Tasks & Responsibilities:
- Autonomously review of Master Label Text drafts considering regulatory requirements, standard text phrases and trial specifics.
- Autonomously prepare country specific label text for translation of attending countries.
- Autonomously review and check translated label text considering local requirements.
- Autonomously review and check generated print proofs and distribute proofs to countries for check and approval.
- Autonomously work in conjunction with global Trial Teams, Regulatory Affairs, Medicine and label vendors to create, define and optimize labeling related tasks.
- Hold PLM internal and external team and pack & label vendors responsible for keeping their timeline and providing overview on the IMP pack & label milestones to the global trial team as well as ensures appropriate and effective communication to all functions.
- Compile and provide completed label documentation for final release to the Release and Process Management Team.
- Global PLC-L Specialist provides all relevant Documents like Master Label Text, Country List, Packaging Design, STORM Document and all other country and product specific information necessary to perform this task by external vendors.

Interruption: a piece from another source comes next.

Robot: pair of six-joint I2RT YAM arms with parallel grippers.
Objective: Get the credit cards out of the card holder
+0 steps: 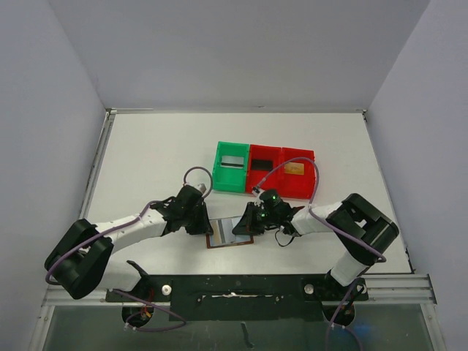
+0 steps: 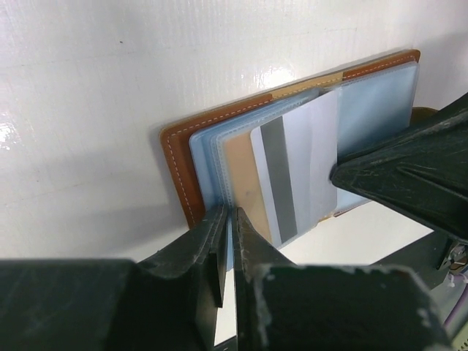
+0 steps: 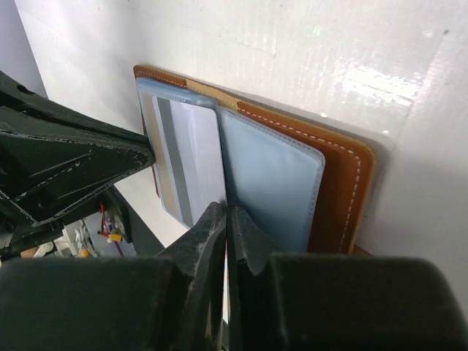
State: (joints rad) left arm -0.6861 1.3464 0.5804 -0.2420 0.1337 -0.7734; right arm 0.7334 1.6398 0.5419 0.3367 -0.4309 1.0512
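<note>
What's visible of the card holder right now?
The card holder is a brown leather bifold with pale stitching and grey-blue plastic sleeves, lying open and flat on the white table between the arms. A pale grey card with a dark stripe lies among its sleeves. The left gripper is pinched shut on a sleeve edge. The right gripper is shut at the opposite side, where card meets sleeve; which it holds is unclear.
</note>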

PLC-L Specialist acts as main contact for vendors and countries.
- Contact person for all upcoming questions during the label process.
Summary of the above items as follows:
- autonomously generation, preparation and review of Master Label Text, country specific label text and print proofs considering regulatory requirements,
- autonomously collaboration in conjunction with global Trial Teams, Regulatory Affairs, Medicine and Label Vendors to create, define and optimize labeling related tasks,
- is responsible for keeping the timeline and providing overview of label generation related milestones as well as ensure appropriate and effective communication to all functions,
- compile and provides complete label documentation for final release,
- is the main contact for all upcoming questions during label process.
Skills:
Requirements:
- Background in Clinical Trials (Supply Chain, Clinical Trial Regulations, Packaging and Labeling area, medical documentation)
- Experience with labeling needs & processes i. e. Food industry
- Demonstrates knowledge of all areas of clinical supply chain activities and a thorough knowledge and understanding of applicable regulations (e. g. CTR 536/2014)
- Solid project management skills
- Ability to interpret standard and complex project requirements
- Strong problem solving, risk assessment and troubleshooting skills
- Work independently and in a global team environment
- Strong computer skills (e. g. Microsoft Office)
- Fluency in English
Education:
- Master’s Degree with experience in a related field or professional training with extensive experience in a related field
Equal Opportunity Employer: We are proud to be an equal opportunity employer. We welcome and encourage applications from all qualified candidates regardless of race, sex, gender identity or expression, disability, age, religion or belief, sexual orientation, or any other characteristic protected by applicable laws and regulations. It is our policy not to discriminate against any applicant or employee, and we are committed to fostering a diverse, inclusive, and respectful work environment across all locations in which we operate. We believe that diversity, equity, and inclusion are fundamental to our mission and enhance our ability to serve clients globally. If you have a disability or require any reasonable accommodations during the application or interview process, please inform your recruiter or contact us directly so that we can explore the appropriate arrangements.
Fraud Alert: Candidate safety is a top priority at Planet Pharma. The industry has seen an increase in people falsely representing themselves as recruiters to gather personal information from job seekers. For your safety, do not provide sensitive data to anyone you have not spoken with thoroughly, never provide banking information during the application process and always double check the email address of the Recruiter to ensure it’s from an official Planet Pharma domain (@planet-pharma.com, @planet-pharma.co.uk, and @ppgadvisorypartners.com) and not a domain with an alternative extension like .net, .org or .jobs.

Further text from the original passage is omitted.